Action item:
Whenever a line below includes the word "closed", copy that line.

BEGIN Data extract

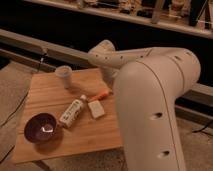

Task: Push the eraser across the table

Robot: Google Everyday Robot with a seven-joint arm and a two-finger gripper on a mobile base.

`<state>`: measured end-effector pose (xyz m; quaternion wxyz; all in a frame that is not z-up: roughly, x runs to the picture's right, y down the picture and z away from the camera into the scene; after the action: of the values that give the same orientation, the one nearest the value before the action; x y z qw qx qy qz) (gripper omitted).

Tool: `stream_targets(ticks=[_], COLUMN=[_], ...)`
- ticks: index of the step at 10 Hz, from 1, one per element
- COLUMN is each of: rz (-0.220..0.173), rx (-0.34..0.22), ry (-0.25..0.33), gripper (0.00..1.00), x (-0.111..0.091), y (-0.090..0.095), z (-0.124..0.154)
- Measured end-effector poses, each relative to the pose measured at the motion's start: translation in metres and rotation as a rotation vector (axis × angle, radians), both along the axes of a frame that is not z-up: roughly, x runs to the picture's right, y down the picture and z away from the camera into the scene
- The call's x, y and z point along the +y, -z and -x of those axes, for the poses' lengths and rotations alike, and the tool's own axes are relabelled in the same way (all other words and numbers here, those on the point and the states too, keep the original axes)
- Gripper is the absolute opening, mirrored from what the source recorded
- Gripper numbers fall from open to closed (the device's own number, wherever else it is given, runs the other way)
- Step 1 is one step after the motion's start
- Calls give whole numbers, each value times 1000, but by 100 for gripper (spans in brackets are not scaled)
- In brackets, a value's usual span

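Observation:
The table of light wooden planks fills the left half of the camera view. The dark eraser does not show anywhere on it; it may be hidden behind my arm. My white arm rises large at the right, and its elbow bends over the table's far right edge. The gripper is hidden behind the arm's links near that edge, so I do not see it.
On the table stand a dark purple bowl at the front left and a pale cup at the back. A white bottle, an orange stick and a pale beige block lie mid-table. A dark rail runs behind.

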<state>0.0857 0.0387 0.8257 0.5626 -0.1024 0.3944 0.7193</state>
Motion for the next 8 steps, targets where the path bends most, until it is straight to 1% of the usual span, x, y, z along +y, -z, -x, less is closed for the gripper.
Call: stream_targets(ticks=[2, 3, 5, 7, 8], rz=[31, 44, 50, 51, 50], rx=[6, 9, 6, -7, -11], ry=[-27, -45, -59, -60, -58], gripper=[0, 0, 0, 0, 0], x=[12, 17, 17, 13, 11], y=[-16, -30, -47, -63, -69], z=[-15, -29, -42, -47, -49])
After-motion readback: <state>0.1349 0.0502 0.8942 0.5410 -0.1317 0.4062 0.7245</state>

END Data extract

Task response:
- Gripper numbers fall from open to closed (the device's own number, wherever else it is given, runs the other way)
Motion for the next 8 steps, targets where the path bends most, until it is straight to 1% of the usual span, x, y, z along +y, -z, -x, less is closed for the gripper.

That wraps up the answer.